Could you please output all of the data exactly, without the images?

+ + +

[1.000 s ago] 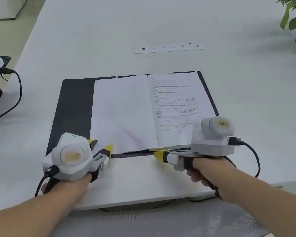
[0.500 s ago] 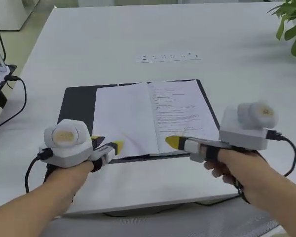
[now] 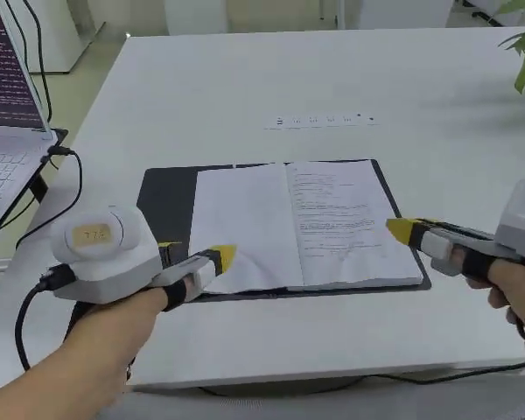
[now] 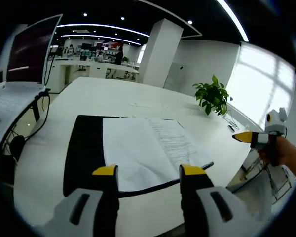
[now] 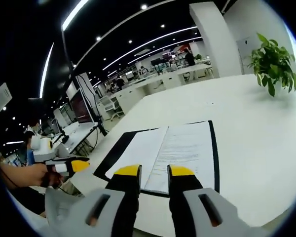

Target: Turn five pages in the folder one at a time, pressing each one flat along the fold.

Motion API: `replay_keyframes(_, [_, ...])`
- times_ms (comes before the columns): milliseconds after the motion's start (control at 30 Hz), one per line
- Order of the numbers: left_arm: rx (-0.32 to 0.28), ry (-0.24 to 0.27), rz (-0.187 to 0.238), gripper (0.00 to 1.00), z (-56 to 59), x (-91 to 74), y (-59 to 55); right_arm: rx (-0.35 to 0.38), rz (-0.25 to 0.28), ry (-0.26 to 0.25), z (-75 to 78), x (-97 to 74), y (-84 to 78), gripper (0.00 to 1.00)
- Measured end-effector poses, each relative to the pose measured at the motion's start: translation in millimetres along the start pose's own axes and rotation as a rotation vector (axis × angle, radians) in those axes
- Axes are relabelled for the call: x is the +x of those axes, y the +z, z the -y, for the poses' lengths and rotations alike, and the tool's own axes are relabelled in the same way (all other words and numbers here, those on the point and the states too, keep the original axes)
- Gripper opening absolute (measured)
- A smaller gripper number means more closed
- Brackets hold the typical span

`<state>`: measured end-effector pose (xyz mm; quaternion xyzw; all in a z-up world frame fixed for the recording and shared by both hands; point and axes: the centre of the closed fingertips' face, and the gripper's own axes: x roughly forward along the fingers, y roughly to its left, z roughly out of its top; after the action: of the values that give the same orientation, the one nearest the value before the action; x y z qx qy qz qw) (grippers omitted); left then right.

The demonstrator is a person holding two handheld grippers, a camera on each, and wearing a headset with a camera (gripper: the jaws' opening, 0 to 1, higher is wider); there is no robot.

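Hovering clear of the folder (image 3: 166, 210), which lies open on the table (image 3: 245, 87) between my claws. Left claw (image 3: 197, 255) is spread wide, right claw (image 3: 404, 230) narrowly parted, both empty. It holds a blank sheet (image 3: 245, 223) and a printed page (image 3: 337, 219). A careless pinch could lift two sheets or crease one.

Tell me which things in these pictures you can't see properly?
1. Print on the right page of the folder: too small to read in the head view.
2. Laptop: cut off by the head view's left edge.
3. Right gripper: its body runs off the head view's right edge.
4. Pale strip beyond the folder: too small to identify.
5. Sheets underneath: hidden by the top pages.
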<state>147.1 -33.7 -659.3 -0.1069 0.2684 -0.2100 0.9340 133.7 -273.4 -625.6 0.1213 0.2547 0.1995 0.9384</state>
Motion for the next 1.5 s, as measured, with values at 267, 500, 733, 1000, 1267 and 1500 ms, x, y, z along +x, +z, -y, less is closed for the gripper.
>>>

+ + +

> _Problem solution_:
[1.000 s ago] 
[0.500 s ago] 
[now] 
[now] 
[now] 

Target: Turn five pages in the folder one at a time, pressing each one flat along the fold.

Motion API: `replay_keyframes(_, [_, ...])`
- times_ms (comes before the columns): milliseconds after the motion's start (control at 30 Hz), one per line
- Order of the numbers: left_arm: rx (-0.32 to 0.28), ry (-0.24 to 0.27), rz (-0.187 to 0.238), gripper (0.00 to 1.00), z (-56 to 59), x (-91 to 74), y (-59 to 55); right_arm: rx (-0.35 to 0.38), rz (-0.25 to 0.28), ry (-0.26 to 0.25), z (-75 to 78), x (-97 to 74), y (-84 to 78), gripper (0.00 to 1.00)
- Measured end-effector poses, each relative to the pose measured at the motion's start: translation in millimetres along the start pose's own axes and rotation as a rotation vector (axis × angle, radians) in those axes
- Axes are relabelled for the call: x is the +x of those axes, y the +z, z the -y, for the poses' lengths and rotations alike, and the tool's own axes are relabelled in the same way (all other words and numbers here, those on the point and the states too, keep the original axes)
- Gripper opening absolute (measured)
- A smaller gripper number means more closed
- Brackets hold the typical span

`<state>`: measured end-effector pose (xyz mm; quaternion xyzw; all in a z-up world frame fixed for the recording and shared by both hands; point and axes: the centre of the closed fingertips' face, and the gripper's own axes: x roughly forward along the fingers, y roughly to its left, z roughly out of its top; after the action: of the values that give the same orientation, the one nearest the value before the action; x y z qx qy qz qw) (grippers omitted); left then right.

The demonstrator is a person holding two handheld grippers, a camera on each, and wearing a headset with a camera (gripper: the jaws' opening, 0 to 1, higher is wider); there is no robot.

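Hovering clear of the folder (image 3: 166, 210), which lies open on the table (image 3: 245, 87) between my claws. Left claw (image 3: 197, 255) is spread wide, right claw (image 3: 404, 230) narrowly parted, both empty. It holds a blank sheet (image 3: 245, 223) and a printed page (image 3: 337, 219). A careless pinch could lift two sheets or crease one.

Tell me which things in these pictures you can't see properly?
1. Print on the right page of the folder: too small to read in the head view.
2. Laptop: cut off by the head view's left edge.
3. Right gripper: its body runs off the head view's right edge.
4. Pale strip beyond the folder: too small to identify.
5. Sheets underneath: hidden by the top pages.
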<state>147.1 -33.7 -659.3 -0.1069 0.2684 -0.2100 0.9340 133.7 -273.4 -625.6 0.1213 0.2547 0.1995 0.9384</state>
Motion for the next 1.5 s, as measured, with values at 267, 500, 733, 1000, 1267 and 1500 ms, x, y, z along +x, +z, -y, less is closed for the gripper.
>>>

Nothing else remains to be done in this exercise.